Williams has spoken publicly about his ordeal and the detrimental effects the events have had on him, his family and friends. Williams’s daughters were particularly traumatized by the sight of their father being arrested and taken away from their front lawn, Wired reported at the time.
Facial recognition lookup’s race bias
According to a NIST report, misidentification issues derived from facial recognition technology particularly affect Black people, Asian Americans, and darker-skinned women. The consistency of subjects with regard to race and skin color used by learning models to train AIs will affect outcomes once recognition systems are put into production. In short, feed an AI only a few pictures of non-whites, and the resulting system isn’t very good at recognizing non-whites.

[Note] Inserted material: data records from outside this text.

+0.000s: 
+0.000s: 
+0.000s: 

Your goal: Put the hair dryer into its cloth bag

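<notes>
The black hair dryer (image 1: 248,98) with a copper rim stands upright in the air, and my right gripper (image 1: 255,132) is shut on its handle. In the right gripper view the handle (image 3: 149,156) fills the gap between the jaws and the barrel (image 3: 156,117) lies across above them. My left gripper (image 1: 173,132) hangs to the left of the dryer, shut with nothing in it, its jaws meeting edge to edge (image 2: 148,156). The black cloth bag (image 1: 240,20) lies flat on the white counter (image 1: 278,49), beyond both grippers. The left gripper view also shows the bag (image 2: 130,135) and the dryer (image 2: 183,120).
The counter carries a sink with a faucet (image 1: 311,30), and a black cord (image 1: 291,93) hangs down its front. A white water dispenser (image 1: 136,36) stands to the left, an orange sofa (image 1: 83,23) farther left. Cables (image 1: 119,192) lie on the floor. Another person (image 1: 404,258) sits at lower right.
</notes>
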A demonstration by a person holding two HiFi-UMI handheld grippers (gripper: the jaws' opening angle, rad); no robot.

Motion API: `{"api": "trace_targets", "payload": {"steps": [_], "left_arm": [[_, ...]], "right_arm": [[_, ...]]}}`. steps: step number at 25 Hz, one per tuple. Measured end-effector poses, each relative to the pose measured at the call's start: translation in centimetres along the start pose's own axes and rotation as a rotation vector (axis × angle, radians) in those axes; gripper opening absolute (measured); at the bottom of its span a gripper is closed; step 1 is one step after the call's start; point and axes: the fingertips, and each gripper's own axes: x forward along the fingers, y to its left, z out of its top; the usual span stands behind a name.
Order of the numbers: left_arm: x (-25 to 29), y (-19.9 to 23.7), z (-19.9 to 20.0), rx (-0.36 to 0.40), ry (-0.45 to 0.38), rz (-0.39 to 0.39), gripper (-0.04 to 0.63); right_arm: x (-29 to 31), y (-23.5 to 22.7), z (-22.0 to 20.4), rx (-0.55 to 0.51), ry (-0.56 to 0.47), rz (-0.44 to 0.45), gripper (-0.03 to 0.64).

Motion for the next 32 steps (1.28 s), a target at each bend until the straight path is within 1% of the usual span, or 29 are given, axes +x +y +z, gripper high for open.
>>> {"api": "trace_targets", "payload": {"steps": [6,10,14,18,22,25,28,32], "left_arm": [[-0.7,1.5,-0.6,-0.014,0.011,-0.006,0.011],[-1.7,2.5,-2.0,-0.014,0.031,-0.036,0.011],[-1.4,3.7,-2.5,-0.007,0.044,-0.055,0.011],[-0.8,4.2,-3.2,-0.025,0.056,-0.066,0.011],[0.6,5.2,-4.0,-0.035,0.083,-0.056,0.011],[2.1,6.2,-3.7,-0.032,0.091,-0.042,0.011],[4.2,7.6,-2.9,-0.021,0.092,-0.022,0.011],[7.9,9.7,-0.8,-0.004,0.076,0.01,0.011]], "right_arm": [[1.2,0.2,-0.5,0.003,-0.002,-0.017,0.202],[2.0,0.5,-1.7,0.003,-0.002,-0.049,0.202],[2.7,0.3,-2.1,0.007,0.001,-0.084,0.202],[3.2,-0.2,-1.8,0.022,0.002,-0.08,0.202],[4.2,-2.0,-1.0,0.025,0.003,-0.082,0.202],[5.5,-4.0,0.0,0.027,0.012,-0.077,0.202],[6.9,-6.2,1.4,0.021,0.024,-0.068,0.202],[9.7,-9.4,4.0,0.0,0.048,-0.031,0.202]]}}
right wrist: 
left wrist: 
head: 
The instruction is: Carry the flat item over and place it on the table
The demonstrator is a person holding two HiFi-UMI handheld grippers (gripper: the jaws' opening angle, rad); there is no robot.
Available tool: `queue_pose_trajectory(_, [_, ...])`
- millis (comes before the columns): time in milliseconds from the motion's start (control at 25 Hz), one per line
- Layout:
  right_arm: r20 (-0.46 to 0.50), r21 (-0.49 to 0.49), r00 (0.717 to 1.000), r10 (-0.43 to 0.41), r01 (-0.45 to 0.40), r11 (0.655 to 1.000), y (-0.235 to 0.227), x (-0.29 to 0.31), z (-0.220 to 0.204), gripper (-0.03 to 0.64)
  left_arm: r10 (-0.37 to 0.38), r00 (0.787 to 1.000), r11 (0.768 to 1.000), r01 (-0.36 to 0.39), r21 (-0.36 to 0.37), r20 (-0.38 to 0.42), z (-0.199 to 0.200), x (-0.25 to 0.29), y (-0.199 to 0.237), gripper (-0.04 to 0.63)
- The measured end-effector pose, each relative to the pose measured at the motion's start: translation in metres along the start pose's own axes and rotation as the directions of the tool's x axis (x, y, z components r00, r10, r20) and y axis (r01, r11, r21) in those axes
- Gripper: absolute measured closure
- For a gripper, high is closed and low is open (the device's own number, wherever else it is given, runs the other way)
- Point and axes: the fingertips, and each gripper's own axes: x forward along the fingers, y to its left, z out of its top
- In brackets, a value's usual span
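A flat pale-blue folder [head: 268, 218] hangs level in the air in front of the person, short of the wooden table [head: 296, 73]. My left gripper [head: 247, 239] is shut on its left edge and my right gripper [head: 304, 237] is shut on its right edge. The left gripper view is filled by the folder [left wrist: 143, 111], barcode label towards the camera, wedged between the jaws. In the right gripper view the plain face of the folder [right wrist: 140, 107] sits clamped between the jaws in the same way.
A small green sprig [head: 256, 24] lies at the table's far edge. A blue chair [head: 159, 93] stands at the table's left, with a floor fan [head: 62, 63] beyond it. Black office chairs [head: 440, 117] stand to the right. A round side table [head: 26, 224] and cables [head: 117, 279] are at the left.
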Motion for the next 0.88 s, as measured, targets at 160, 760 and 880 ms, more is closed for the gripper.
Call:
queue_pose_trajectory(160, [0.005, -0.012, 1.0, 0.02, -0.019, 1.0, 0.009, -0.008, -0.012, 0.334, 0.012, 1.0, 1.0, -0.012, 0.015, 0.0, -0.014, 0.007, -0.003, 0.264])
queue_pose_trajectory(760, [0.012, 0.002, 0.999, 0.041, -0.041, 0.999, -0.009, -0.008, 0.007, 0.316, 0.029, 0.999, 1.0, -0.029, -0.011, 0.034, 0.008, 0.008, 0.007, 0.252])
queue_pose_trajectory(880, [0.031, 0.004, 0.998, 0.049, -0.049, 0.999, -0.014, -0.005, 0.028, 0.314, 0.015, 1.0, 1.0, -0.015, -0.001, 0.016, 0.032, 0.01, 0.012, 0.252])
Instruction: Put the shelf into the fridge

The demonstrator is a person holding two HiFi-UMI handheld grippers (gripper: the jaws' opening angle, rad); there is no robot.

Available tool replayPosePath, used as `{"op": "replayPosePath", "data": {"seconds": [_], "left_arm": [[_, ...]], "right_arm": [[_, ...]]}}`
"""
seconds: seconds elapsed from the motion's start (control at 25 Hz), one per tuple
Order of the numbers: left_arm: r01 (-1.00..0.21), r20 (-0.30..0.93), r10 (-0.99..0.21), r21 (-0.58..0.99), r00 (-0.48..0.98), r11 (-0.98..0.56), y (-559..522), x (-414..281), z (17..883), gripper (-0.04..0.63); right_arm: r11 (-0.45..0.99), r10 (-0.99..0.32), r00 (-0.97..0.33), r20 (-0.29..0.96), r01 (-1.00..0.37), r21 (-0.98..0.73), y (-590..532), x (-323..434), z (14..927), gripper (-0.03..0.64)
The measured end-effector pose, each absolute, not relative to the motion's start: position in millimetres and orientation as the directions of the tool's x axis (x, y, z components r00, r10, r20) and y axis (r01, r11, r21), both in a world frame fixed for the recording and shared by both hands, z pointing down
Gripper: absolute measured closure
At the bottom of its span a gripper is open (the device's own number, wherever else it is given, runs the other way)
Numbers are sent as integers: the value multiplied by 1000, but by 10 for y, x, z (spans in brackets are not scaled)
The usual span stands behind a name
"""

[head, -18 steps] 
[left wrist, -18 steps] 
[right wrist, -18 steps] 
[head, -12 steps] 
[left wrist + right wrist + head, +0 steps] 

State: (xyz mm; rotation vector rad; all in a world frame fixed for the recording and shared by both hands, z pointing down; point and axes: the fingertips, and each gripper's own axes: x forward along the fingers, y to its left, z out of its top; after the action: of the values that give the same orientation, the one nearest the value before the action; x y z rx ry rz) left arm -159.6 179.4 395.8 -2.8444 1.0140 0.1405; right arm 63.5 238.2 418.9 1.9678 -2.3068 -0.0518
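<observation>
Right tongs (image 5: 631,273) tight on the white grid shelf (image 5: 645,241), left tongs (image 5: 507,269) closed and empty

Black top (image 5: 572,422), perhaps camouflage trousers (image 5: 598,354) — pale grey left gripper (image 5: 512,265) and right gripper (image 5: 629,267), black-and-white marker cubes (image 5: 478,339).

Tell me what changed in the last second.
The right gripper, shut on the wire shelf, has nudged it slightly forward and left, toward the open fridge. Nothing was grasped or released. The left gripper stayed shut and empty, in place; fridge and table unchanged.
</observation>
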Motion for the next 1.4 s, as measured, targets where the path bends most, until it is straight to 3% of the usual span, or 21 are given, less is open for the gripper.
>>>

The bias of facial recognition lookups reflect bias in the American judicial system. Research from the Pew Research Center, published in 2020, states that “The racial and ethnic makeup of US prisons continues to look substantially different from the demographics of the country as a whole. In 2018, black Americans represented 33% of the sentenced prison population, nearly triple their 12% share of the US adult population. Whites accounted for 30% of prisoners, about half their 63% share of the adult population. Hispanics accounted for 23% of inmates, compared with 16% of the adult population.”
Without attenuating either the algorithms or the learning corpora of facial recognition systems, ill-trained or untrained law officers at all levels in the US will reinforce existing bias drawn from the training data, and reflect or even exaggerate the existing bias in America’s criminal justice system. “While their rate of imprisonment has decreased the most in recent years, Black Americans remain far more likely than their Hispanic and white counterparts to be in prison,” the Pew research also states.
This situation is one in which correctly executed data science can actively promote racial equality and reduce bias. Untrained law enforcement officers using software that wrongly skews query results is a combination that besmirches the American justice system further and says little positive about the technologists who supply it.